Subjects
Subjects’ characteristics are presented in Table 1 (details in Online Resource 5).
Table 1 Subjects characteristics Cases and controls were similar in terms of gestational age, birth weight, age at sampling, and age of their mother at birth. The most prevalent ASD subtype was childhood autism. Most cases had only one diagnosis, but six had both unspecified pervasive development disorder and autism (either childhood autism or atypical autism). None had more than two diagnoses. Median age at first diagnosis was 5.6 years (range 1.1–7.8). Most subjects were born at term (gestational age ≥ 38 weeks). Only three cases and two controls were born preterm.
Molecular Network Analysis
From all features for which a MS2 spectrum had been acquired (2217 features over 4360), a feature-based molecular network was computed via GNPS. Annotation could be retrieved for 150 (113 unique unlabeled) features (3.4%) of which 103 (83) by matching to GNPS libraries (annotation level 2) and 47 (30) by matching to our in-house library using Trace Finder (annotation level 1, Online Resource 6). Using the MolNetEnhancer workflow (Ernst et al. 2019), putative chemical structural information at the chemical class level, corresponding to a level 3 annotation, could be retrieved for an additional 859 features. Hence, nearly 46% (1009) of the mass spectral features could be putatively annotated at a level 1 to 3 (Online Resource 6). Annotation covered 31 chemical classes including 53 subclasses and 116 direct parents, such as medium-chain fatty acids, phosphatidylcholines, nucleotides, amino acids, bile acids, steroids, acylcarnitines, and catecholamines.

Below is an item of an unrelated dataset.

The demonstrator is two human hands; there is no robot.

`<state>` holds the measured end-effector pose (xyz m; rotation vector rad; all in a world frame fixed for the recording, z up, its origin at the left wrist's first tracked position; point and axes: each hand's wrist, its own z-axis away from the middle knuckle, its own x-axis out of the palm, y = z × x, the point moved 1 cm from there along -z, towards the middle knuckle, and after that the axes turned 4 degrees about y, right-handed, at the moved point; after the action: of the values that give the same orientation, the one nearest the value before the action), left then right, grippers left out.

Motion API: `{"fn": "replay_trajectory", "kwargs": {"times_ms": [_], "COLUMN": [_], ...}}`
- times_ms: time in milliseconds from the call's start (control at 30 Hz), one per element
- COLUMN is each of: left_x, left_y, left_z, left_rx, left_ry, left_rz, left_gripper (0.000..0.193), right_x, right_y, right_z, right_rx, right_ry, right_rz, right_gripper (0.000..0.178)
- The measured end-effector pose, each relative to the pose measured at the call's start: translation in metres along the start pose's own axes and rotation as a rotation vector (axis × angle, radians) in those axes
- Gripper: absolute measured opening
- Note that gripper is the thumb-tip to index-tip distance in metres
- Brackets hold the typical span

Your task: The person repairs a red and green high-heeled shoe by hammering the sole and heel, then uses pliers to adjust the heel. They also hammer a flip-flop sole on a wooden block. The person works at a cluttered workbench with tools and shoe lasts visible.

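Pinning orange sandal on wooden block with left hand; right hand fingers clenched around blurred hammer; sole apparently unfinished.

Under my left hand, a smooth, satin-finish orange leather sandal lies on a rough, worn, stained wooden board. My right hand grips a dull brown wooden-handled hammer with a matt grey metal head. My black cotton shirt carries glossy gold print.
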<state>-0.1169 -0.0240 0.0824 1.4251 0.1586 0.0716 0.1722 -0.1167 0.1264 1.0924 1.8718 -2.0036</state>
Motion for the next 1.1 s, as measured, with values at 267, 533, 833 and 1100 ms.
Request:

Molecular families (independent clusters of nodes) from the 15 predominant putatively annotated chemical classes are presented in Fig. 1 (see details in Online Resource 6). Plotting the average intensities in the three groups (cases, controls, paper blanks) in the ring of the nodes allowed to quickly spot clusters of features coming from noise or contaminants (detected in blanks) and focus on the others. To further ease the interpretation, we also plotted fold change values in the core of the nodes (one can also plot P values) to allow for a quick overview of the molecular families with potential biological relevance (see the example of bile acids in Fig. 2). This analysis showed the potential of DBS in covering various chemical classes and the power of feature-based molecular network analyses and related metabolome mining tools in expanding the interpretability of complex untargeted metabolomics data.
Statistical Analyses
Principal component analysis revealed that repeated pool injections clustered satisfactorily showing that the LC-MS/MS data acquisition was of acceptable quality (Fig. 3). When looking at the two groups (cases/controls), no clear separation was observed, even after removal of outliers (Fig. 3).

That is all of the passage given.